*** Opening Given information ***
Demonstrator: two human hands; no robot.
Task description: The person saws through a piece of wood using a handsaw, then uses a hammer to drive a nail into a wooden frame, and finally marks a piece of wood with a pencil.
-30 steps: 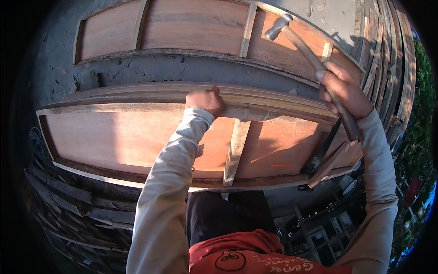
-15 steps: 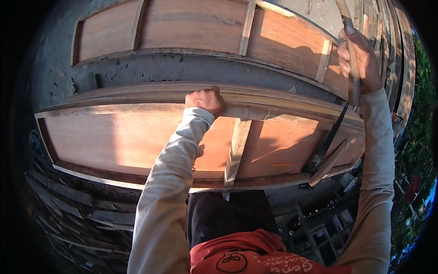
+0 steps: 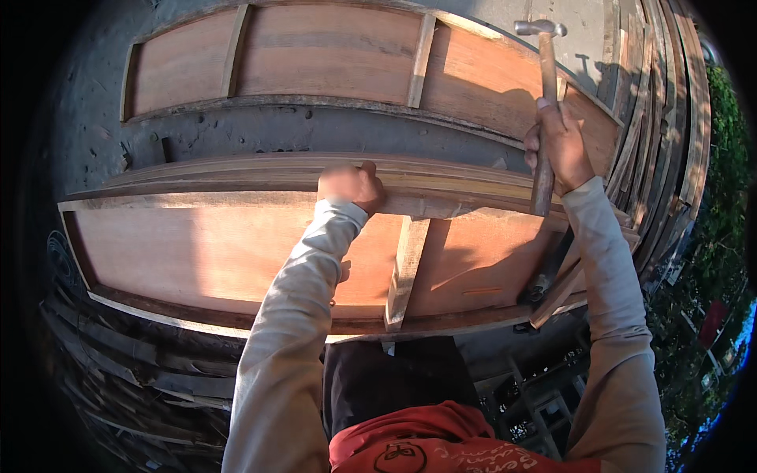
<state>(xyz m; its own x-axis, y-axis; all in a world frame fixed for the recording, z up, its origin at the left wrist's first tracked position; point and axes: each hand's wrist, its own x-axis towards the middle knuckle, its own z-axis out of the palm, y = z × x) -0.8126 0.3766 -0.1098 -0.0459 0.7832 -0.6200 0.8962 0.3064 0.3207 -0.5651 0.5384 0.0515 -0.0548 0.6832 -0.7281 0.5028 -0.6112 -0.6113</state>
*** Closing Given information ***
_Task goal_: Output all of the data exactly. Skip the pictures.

_Solved problem_:
Demonstrator: two human hands; no robot.
Task description: The person saws through a piece of wood using a handsaw, then uses a hammer to drive a nail into a wooden frame, and finally marks a piece of wood with a pencil.
-30 steps: 
-15 steps: 
+0 steps: 
<state>(xyz m; its own x-axis, y-axis; all in a world frame fixed for the recording, z up, its origin at the left wrist's first tracked position; point and axes: each hand's wrist, its own x-axis towards the middle knuckle, its own z-axis out of the palm, y = z × x) -0.8126 0.3766 -0.1098 -0.0459 0.7832 -0.6200 0.8962 0.3064 0.3207 -0.5651 0.5384 0.0515 -0.0548 0.6832 -0.7281 0.5028 -0.6112 -0.6113</state>

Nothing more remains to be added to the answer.